How this skill works
The skill implements RTT estimation (Jacobson and Karn), congestion window management (slow start, congestion avoidance, fast recovery), and simple traceroute and diagnostic utilities. It measures RTT continuously, uses ACK-driven self-clocking to pace transmission, and treats packet loss and delay as explicit feedback signals to adjust rate. Built-in helpers compute BDP, detect buffering-induced latency, and recommend window or buffer sizes.
When to use it
- Implementing or simulating TCP-like congestion control in code or testbeds
- Tuning sender window, buffer sizing, or pacing parameters for high-throughput links
- Diagnosing persistent latency, jitter, or congestion in production networks
- Designing systems that must share network capacity fairly and stably
- Teaching or demonstrating the effects of AIMD, slow start, and fast recovery
Best practices
- Measure RTT continuously and update RTOs with Jacobson's estimator (avoid RTT samples from retransmits via Karn's rule)
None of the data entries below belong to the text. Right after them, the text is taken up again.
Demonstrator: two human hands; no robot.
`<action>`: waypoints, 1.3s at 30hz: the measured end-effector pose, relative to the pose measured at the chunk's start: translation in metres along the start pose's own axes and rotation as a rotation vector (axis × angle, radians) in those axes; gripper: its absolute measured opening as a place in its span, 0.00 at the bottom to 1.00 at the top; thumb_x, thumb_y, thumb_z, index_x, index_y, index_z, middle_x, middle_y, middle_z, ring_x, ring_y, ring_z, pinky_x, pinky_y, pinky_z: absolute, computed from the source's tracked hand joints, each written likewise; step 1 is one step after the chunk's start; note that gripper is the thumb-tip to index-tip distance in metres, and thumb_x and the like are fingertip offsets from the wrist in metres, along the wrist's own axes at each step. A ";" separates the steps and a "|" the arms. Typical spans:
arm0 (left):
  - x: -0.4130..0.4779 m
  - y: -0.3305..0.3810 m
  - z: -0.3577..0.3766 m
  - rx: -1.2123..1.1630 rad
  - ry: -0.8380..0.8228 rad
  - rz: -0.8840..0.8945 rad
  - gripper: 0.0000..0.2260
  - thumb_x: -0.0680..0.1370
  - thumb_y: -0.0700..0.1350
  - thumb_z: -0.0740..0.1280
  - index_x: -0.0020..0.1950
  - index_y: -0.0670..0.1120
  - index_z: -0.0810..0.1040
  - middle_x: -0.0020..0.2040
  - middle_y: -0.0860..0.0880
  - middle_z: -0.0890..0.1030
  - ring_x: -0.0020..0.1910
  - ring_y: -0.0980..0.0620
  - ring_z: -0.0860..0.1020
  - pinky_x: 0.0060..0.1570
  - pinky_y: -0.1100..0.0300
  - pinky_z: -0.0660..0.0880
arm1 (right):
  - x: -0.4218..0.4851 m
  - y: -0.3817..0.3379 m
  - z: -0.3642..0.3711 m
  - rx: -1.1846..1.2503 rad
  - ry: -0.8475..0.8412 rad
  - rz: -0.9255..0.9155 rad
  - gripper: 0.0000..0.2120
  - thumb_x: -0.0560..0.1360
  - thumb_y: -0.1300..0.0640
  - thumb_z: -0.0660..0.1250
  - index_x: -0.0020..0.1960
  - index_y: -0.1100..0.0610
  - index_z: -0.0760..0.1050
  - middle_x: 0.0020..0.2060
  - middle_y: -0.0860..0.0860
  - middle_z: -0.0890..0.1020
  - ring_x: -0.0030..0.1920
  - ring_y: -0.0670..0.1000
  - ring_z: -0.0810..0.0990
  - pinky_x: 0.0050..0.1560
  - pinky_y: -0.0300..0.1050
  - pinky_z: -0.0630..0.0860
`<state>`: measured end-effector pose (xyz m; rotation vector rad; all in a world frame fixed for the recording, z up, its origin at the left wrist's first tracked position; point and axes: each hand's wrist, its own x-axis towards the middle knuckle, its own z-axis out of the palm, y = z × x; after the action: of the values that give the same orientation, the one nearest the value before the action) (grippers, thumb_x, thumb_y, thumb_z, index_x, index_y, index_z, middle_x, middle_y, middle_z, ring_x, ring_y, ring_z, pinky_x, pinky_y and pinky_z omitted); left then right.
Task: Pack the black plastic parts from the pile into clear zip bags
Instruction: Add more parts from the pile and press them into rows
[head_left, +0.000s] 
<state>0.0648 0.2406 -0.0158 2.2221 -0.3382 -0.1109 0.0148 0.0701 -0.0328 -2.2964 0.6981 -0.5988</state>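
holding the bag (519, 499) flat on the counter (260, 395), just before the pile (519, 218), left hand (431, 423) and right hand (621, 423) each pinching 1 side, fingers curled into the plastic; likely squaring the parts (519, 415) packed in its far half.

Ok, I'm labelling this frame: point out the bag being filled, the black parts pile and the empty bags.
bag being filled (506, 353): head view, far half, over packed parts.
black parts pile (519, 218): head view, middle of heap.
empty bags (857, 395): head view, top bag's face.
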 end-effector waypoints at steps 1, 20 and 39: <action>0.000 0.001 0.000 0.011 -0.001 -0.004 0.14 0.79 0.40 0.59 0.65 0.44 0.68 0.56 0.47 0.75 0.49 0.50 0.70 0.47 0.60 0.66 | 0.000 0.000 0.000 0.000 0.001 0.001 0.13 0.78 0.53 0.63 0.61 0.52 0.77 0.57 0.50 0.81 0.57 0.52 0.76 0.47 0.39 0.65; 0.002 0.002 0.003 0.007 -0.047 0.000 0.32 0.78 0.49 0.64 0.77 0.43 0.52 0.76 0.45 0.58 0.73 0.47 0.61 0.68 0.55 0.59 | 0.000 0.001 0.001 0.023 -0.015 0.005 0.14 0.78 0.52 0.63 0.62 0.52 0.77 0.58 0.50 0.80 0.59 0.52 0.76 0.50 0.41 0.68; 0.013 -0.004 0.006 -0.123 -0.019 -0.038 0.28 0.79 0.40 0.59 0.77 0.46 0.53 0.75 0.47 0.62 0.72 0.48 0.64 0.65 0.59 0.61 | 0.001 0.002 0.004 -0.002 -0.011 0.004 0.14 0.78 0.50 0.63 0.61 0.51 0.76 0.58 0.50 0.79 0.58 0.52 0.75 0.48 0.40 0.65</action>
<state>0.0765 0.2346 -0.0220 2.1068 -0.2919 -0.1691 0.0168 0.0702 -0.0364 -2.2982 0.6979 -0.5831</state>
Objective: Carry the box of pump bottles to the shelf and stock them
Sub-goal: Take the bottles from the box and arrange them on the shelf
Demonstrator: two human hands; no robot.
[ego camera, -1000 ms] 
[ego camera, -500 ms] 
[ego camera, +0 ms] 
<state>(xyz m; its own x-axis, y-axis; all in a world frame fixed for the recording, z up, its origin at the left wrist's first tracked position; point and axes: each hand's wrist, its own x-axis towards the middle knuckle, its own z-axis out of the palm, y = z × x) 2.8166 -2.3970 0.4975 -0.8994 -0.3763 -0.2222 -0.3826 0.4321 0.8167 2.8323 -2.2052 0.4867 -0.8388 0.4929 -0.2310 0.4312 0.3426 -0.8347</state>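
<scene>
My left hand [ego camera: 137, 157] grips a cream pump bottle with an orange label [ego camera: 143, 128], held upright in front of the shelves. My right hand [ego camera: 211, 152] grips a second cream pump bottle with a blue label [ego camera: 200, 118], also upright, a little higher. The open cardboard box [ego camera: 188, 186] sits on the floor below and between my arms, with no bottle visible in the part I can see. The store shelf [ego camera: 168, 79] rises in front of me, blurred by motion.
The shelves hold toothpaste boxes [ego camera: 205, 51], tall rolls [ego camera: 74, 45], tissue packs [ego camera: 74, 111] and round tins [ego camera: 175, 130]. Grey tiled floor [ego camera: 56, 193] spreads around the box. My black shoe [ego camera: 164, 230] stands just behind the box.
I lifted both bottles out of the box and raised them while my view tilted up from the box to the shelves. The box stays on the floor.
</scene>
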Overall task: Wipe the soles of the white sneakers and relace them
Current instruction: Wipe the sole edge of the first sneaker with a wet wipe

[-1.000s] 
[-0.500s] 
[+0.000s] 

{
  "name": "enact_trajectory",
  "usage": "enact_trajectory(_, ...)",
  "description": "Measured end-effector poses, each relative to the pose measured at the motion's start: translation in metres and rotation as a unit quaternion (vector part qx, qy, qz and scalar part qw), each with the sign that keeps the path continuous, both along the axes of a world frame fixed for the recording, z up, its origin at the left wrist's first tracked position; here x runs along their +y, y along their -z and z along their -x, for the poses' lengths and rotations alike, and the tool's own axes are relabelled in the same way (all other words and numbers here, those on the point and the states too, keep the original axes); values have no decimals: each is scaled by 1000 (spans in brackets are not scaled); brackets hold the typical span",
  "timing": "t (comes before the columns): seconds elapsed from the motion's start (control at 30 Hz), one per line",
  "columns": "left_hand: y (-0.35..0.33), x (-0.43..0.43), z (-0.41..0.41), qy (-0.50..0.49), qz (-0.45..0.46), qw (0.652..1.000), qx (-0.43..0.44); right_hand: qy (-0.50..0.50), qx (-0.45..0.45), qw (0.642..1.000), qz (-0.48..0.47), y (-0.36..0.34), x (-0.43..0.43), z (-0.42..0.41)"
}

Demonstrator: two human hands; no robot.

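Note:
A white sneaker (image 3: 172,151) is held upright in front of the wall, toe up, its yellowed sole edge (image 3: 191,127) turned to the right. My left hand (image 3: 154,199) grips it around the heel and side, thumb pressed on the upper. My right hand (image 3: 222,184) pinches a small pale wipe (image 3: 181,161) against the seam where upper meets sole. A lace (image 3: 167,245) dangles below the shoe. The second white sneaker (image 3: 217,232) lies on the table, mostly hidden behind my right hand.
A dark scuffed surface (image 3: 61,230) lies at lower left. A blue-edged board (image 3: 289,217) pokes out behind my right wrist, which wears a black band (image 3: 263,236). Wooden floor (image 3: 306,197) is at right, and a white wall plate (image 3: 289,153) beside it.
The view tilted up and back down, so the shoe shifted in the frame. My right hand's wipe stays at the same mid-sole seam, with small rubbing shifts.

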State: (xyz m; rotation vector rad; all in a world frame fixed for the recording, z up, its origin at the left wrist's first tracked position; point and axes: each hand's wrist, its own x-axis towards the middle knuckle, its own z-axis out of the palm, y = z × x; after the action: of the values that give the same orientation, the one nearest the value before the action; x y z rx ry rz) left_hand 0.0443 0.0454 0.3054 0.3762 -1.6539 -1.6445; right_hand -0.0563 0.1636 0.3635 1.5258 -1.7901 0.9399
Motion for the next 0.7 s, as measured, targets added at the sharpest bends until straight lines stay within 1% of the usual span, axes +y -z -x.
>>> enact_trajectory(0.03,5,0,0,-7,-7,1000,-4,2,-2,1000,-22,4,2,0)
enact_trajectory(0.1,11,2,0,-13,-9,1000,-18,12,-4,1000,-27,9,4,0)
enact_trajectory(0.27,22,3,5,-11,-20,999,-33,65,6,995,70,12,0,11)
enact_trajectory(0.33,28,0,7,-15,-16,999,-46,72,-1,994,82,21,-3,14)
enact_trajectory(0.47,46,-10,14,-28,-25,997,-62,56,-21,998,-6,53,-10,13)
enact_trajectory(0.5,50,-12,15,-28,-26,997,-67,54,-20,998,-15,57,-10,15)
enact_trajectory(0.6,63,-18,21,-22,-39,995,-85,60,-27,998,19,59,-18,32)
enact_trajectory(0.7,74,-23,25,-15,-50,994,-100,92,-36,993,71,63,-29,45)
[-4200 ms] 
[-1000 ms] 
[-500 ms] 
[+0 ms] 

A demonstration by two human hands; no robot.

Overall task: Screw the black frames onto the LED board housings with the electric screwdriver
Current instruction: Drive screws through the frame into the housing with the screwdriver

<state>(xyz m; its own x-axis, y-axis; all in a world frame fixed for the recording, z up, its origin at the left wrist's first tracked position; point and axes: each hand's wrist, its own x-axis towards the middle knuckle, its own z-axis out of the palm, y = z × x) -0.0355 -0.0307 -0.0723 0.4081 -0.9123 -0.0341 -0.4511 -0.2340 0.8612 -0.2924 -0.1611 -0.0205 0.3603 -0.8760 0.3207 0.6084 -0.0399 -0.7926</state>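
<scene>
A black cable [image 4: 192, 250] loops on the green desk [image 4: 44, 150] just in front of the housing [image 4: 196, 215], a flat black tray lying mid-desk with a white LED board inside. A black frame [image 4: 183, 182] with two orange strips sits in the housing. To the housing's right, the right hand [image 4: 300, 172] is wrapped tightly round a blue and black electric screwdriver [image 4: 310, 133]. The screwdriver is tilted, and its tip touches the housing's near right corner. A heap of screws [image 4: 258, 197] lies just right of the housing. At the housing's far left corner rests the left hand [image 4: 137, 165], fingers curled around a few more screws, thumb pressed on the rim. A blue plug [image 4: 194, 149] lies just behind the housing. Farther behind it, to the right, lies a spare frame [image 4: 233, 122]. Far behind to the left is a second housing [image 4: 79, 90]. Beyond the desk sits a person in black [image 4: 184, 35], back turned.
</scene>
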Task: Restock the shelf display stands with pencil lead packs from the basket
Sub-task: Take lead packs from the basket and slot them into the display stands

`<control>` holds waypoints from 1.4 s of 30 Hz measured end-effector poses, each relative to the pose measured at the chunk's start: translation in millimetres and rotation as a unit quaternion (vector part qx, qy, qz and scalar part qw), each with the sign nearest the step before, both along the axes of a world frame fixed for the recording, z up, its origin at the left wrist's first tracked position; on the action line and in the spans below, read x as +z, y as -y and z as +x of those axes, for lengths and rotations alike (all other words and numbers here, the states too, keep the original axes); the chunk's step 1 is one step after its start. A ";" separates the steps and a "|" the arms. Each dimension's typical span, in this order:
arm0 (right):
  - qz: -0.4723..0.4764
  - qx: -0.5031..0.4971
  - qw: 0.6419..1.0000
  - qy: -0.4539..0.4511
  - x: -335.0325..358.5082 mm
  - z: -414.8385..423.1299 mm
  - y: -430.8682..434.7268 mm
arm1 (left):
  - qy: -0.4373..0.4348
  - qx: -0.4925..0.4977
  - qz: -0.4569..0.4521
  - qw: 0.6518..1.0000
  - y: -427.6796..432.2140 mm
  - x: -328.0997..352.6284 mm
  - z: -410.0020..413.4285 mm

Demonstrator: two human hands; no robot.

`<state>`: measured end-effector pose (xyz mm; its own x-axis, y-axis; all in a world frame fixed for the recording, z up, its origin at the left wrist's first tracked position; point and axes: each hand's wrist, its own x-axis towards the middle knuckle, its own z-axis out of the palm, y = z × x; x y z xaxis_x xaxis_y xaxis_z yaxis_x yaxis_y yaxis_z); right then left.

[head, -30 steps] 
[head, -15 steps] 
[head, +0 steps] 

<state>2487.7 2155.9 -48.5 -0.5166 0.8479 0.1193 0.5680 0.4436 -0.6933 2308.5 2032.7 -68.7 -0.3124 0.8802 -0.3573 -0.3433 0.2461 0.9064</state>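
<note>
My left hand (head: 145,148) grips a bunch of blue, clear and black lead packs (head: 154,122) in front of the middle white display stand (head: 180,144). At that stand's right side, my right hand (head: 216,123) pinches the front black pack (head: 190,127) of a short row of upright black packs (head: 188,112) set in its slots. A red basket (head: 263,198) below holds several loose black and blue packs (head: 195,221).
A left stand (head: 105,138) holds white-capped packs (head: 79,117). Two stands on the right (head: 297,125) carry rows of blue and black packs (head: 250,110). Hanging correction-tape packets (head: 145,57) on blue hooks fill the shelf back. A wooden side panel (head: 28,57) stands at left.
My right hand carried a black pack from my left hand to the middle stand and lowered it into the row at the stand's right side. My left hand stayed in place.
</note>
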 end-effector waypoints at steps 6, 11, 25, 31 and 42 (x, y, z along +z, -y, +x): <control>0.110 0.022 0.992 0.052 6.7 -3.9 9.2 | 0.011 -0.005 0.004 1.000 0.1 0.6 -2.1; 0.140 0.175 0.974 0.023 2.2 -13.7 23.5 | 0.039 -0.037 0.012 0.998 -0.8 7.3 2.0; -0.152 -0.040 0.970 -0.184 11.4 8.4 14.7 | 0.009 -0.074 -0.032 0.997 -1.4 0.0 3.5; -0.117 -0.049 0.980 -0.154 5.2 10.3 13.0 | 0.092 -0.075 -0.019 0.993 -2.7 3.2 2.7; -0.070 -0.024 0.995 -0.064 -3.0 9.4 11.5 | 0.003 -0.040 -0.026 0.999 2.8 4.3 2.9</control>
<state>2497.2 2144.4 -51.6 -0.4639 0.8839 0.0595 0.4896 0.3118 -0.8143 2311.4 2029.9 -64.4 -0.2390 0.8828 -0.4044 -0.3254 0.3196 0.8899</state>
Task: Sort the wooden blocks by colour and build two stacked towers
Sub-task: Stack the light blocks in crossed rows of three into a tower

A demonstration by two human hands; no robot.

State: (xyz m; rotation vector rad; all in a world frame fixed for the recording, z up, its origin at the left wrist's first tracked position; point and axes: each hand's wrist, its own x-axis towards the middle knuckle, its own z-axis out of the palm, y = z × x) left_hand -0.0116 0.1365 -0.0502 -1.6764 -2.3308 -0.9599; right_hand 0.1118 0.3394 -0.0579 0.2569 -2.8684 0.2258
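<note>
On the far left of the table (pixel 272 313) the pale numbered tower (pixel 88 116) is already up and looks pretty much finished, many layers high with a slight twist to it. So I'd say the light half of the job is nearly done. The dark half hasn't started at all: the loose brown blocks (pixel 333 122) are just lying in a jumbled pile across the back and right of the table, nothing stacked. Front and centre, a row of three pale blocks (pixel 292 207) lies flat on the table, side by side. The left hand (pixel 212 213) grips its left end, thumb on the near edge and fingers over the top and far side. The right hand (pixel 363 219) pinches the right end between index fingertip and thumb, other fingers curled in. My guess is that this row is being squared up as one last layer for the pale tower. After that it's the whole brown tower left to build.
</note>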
- Use AIMD: probe bandwidth gradually and back off multiplicatively on loss
- Respect self-clocking—send paced by ACKs rather than aggressive timers
- Implement exponential backoff on timeouts and avoid reacting to single events
- Prefer RTT-based signals where possible and test under realistic congestion
Example use cases
- A sender library that adapts cwnd using slow start then linear growth once ssthresh is reached
- A traceroute tool that maps paths and measures hop-by-hop RTT to locate high-delay routers
- A diagnostics routine that computes BDP to size NIC/kernel buffers for full utilization
- A simulator comparing loss-based vs RTT-based congestion control under varying workloads
- Production tooling that alerts when buffering delay (avg RTT − min RTT) exceeds thresholds
FAQ
RTT reflects queueing delay and buildup before packet loss. It provides an earlier, less destructive signal so senders can back off before losses escalate.
Should I update RTT from retransmitted segments?
No. Use Karn's rule: avoid updating RTT from retransmits because the ACK may correspond to the original or the retransmission, creating ambiguity.